Who Benefits Most From xT Analysis?

xT is particularly useful for evaluating players whose primary contribution is ball progression rather than shooting or assisting. Deep-lying playmakers, ball-playing centre-backs, progressive full-backs, and number-eight midfielders all benefit from xT analysis because their work often happens far from goal.

For example, a centre-back who consistently plays accurate long passes from the back third into the attacking half generates significant xT, even though those passes rarely lead directly to a shot. Traditional metrics would overlook this contribution, but xT captures it accurately.

Similarly, wingers and full-backs who carry the ball forward along the flanks generate xT through their progressive carries. A dribble from the halfway line to the byline might not produce an assist, but it moves the ball into a much more threatening location, and xT quantifies exactly how much more threatening.

Limitations of xT

xT is a valuable metric, but it has limitations that are important to understand. First, the standard xT model treats all passes and carries equally, regardless of difficulty. A simple five-yard pass into a dangerous zone receives the same xT credit as a spectacular forty-yard diagonal that requires far more skill and carries far more risk. Some newer models attempt to address this by weighting actions by difficulty, but the basic xT framework does not.

Second, xT is a context-free metric in the sense that it does not account for the state of the game. A ball progression in the ninetieth minute when a team is trailing by three goals has a different practical significance than the same progression at nil-nil, but xT values them identically.

Third, xT is based on average outcomes. It tells you how valuable a ball movement is on average across thousands of possessions, but any individual possession can deviate wildly from the average. A pass into a dangerous zone might be wasted by a poor subsequent touch, or it might lead to a brilliant goal. xT captures the expected value, not the actual outcome.

How Sportree Uses xT

On Sportree, Expected Threat is integrated into player profiles and comparison tools. You can view a player's cumulative xT from passes and carries, see how they rank in percentile terms against position-matched peers, and track xT trends across a season.

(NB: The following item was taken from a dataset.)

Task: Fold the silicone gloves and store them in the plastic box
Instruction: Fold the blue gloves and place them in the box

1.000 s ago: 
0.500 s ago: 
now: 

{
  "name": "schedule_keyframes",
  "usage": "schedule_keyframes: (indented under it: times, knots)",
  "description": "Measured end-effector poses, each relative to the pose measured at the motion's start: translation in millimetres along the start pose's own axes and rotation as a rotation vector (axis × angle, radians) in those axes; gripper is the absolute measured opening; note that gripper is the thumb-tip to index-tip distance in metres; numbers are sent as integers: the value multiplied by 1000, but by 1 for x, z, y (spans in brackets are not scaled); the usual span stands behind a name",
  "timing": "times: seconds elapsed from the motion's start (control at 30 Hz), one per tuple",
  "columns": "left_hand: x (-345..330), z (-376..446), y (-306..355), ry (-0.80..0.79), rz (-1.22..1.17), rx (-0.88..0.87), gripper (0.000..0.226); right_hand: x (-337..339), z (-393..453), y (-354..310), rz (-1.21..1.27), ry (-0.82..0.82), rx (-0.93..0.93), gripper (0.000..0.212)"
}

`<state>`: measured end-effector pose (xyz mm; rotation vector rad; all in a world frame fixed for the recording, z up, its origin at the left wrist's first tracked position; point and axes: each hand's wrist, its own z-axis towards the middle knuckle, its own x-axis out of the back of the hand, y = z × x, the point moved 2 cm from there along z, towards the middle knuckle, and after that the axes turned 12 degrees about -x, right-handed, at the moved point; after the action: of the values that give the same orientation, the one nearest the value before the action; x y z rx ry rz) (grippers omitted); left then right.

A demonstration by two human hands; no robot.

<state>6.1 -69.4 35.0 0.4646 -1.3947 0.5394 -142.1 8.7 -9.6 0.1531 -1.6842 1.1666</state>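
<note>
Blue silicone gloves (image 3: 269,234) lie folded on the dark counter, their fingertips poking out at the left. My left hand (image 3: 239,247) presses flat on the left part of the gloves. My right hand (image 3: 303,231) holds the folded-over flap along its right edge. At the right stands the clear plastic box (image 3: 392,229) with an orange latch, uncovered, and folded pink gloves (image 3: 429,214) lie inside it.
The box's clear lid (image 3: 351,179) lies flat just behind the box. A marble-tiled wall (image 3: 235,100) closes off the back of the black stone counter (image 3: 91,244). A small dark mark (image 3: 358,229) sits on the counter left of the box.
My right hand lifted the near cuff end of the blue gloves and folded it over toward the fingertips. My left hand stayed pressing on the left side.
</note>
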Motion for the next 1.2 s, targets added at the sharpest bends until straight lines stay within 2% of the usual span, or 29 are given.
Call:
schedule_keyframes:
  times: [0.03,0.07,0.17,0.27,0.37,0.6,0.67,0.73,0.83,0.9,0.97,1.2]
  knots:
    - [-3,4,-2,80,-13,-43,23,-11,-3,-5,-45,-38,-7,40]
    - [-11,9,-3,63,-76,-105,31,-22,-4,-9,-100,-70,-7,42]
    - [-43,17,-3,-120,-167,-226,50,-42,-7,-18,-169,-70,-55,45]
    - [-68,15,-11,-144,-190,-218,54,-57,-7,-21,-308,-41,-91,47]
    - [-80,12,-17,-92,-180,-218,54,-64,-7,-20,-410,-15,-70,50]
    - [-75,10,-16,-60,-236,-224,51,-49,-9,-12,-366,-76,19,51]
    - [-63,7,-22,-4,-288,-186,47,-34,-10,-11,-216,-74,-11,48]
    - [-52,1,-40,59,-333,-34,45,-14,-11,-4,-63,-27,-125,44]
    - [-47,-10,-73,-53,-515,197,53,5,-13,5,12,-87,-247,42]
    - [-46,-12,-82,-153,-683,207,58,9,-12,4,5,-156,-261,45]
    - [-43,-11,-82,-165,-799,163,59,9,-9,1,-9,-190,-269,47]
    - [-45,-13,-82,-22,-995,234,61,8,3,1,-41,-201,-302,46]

Our AI chat supports xT queries directly. You can ask questions like "Which Premier League midfielders generate the most xT from passes?" or "Compare Rodri and Rice by progressive passing xT" and receive data-driven answers within seconds. By combining xT with xG, assists, key passes, and other metrics, Sportree provides a multi-dimensional view of attacking contribution that goes far beyond simple goal-and-assist tallies.

Why xT Matters for the Future of Analysis

As football analytics continues to mature, metrics that value the full chain of attacking play — not just the final shot — will become increasingly important. xT represents a significant step in that direction. It recognizes that football is a possession sport and that goals are the product of many actions, not just the last one. Understanding xT makes you a more informed consumer of football data and helps you appreciate the contributions of players whose value does not show up on the scoresheet.